C'est intéressant de voir comment ces liens s'entremêlent, parfois se renforcent, parfois se contredisent. Un peu comme la vie, quoi.

Comment renouer le lien social?

Renouer le lien social... pfff, facile à dire ! J'ai tellement lâché prise ces derniers temps... Genre, j'ai même pas appelé Maman depuis deux semaines. Catastrophique !

  • Appeler Maman, demain, c'est promis.
  • Et puis Antoine, on s'est engueulés sur le dernier match de foot. Faut que je lui envoie un texto. Ou pas ? J'hésite... trop fier, sûrement.

Sérieux, c'est quoi la clé ? On dirait que tout le monde est hyper occupé. Moi le premier. Le temps, c’est un truc de fou. On dirait qu’il se volatilise.

Proposer un service ? Hum... J'ai pensé aider ma voisine, Mme Dubois, à porter ses courses. Elle a l'air fatiguée. Mais bon, j'ai aussi mon planning hyper chargé... Le sport, mes séries... Ah, oui, et ma liste de jeux vidéo à finir !

  • Faire les courses pour Mme Dubois. OK. Demain matin. C'est décidé.
  • Parler plus souvent à mon frère. On s’écrit que sur Messenger.

Peut-être qu’on s’attend à trop de choses ? On se met trop de pression. Est-ce qu’être social, c’est juste être actif ?

Être à l’écoute, ça c'est important. Mais quand on est épuisé... J'ai vraiment besoin de vacances. La mer, le soleil... Du repos, quoi.

  • Vacances ! Objectif fin d’année. On verra bien. Si j’ai assez économisé. Ou si je trouve un bon plan.
  • Apprendre à dire "non". Pour avoir plus de temps pour les autres (et pour moi !)

Enfin bref, c'est un vrai bordel tout ça. La vie, quoi. Et le lien social, c’est comme une plante, faut l’arroser un peu tous les jours... ou presque.

Comment renforcer le lien familial?

Alors, pour booster les liens en famille, c'est pas si compliqué tu vois! Y'a plein de trucs à faire. Bon, c'est vrai que parfois on est un peu flemmard, mais ça vaut le coup.

Déjà, les jeux de société, c'est le top ! Monopoly, Scrabble, ou même des jeux de cartes tout bêtes. Ça crée une ambiance et ça fait rire, et puis ça c'est le meilleur.

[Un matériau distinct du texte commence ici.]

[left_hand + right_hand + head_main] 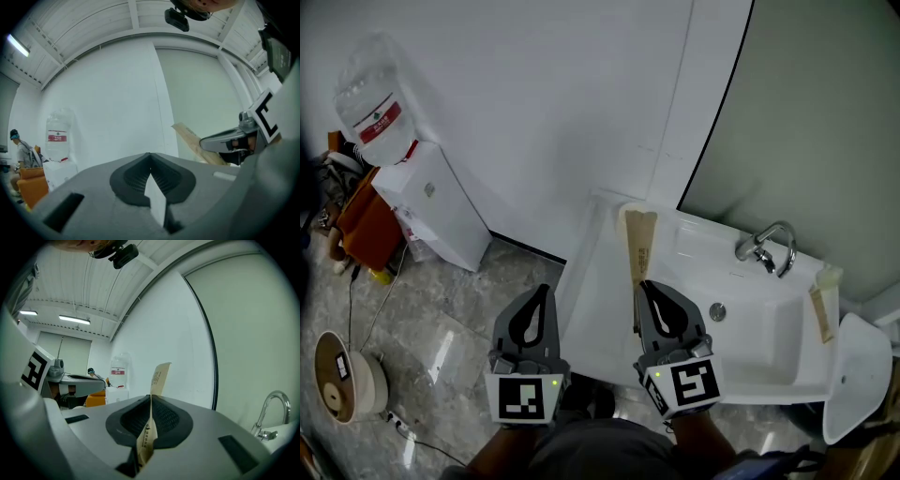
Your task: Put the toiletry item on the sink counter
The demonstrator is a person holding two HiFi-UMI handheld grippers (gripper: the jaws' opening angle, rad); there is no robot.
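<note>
My right gripper (645,289) clamps its fingers on one end of the flat tan paper toiletry packet (639,246), poised over the white sink surface (592,281), ready for set-down. My left gripper (542,295), fingers pressed together and empty, hangs clear beside it.

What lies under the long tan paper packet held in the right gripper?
Under the long tan paper packet is the flat ledge of the white sink counter. The right gripper covers the packet's lower end, so contact cannot be judged.
</note>
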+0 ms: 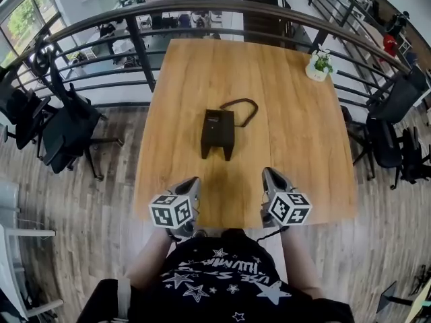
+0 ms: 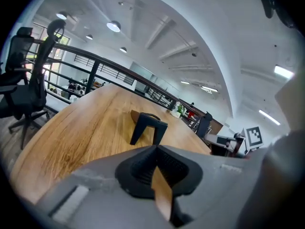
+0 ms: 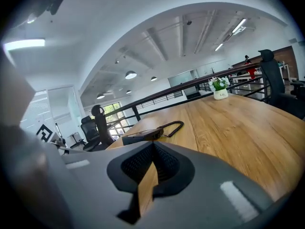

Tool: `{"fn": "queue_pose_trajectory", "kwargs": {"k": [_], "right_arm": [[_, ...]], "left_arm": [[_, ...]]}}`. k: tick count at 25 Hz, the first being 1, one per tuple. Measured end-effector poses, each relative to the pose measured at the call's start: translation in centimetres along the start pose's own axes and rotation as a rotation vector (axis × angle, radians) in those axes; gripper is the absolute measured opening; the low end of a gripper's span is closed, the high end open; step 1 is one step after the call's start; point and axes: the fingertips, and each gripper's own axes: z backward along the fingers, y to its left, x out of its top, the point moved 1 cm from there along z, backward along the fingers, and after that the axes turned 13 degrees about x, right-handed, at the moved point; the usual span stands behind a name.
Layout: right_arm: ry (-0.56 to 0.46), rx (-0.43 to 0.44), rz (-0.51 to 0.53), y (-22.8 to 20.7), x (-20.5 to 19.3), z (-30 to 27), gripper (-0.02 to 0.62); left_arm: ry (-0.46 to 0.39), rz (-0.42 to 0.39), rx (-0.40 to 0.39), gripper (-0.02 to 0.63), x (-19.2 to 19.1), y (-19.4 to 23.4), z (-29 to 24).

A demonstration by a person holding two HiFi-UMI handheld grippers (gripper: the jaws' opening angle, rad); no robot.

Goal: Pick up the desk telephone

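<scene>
Telephone [image 1: 217, 133]: black desk unit, resting on the wooden table [image 1: 296, 160] near its middle, a little left of the centre line in the head view. Its 2 support legs face the person. Nothing touches it. Cord [image 1: 244, 108]: dark, looped on the tabletop at the unit's far right corner.

Left gripper [image 1: 192, 184]: held above the near table edge, pointing toward the telephone and well short of it. Jaws together, nothing between them; only a thin sliver of tabletop shows through the slit in the left gripper view.

Right gripper [image 1: 269, 176]: level with the left one, also above the near edge and apart from the telephone. Jaws together, empty.

Potted plant [image 1: 318, 64]: small white pot at the far right corner of the table.

Surroundings: curved metal railing [image 1: 202, 9] beyond the far edge; black office chairs [image 1: 64, 130] on the wood floor at both sides.
</scene>
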Motion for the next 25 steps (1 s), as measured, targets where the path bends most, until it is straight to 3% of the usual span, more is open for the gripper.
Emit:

Ensuite, une promenade en forêt, franchement ça fait du bien. On prend l'air, on discute... Bon faut pas avoir peur des tiques hein! L'année dernière on s'est fait piquer avec ma soeur, quelle galère.

  • Les jeux de société, c'est sympa !
  • Balade en forêt (attention aux tiques)
  • Partager des souvenirs... Ah là là !
  • Cuisiner ensemble un bon plat, ça rapproche!
  • Regarder des vieux albums photos

Et puis, partager les souvenirs de famille, c'est super important. Ça fait ressortir des histoires, des anecdotes, bref, ça crée du lien. Et puis, ça c'est chouette de savoir comment étaient nos ancêtres, surtout que ma grand-mère elle connaissait des trucs dingues sur notre famille.

Sinon, un truc tout simple, c'est de cuisiner ensemble. Une bonne tarte aux pommes, une pizza maison... Hop! Tout le monde met la main à la pâte et après on se régale.

Et puis, autre idée : regarder des vieux albums photos! On redécouvre des têtes qu'on avait oubliées et ça fait parler, ça fait des souvenirs partagés. Ma mère, elle a des photos de moi bébé, c'est trop mignon! Bon, parfois un peu gênant, mais c'est ça la famille, quoi!

Après y'a aussi organiser des sorties au resto, faire du sport ensemble, partir en vacances... Mais bon, ça, c'est plus compliqué à organiser et ça demande un budget, quoi. Moi je préfère les trucs simples, qui font plaisir et qui renforcent les liens. On a été en voyage en Grèce l'année dernière, incroyable!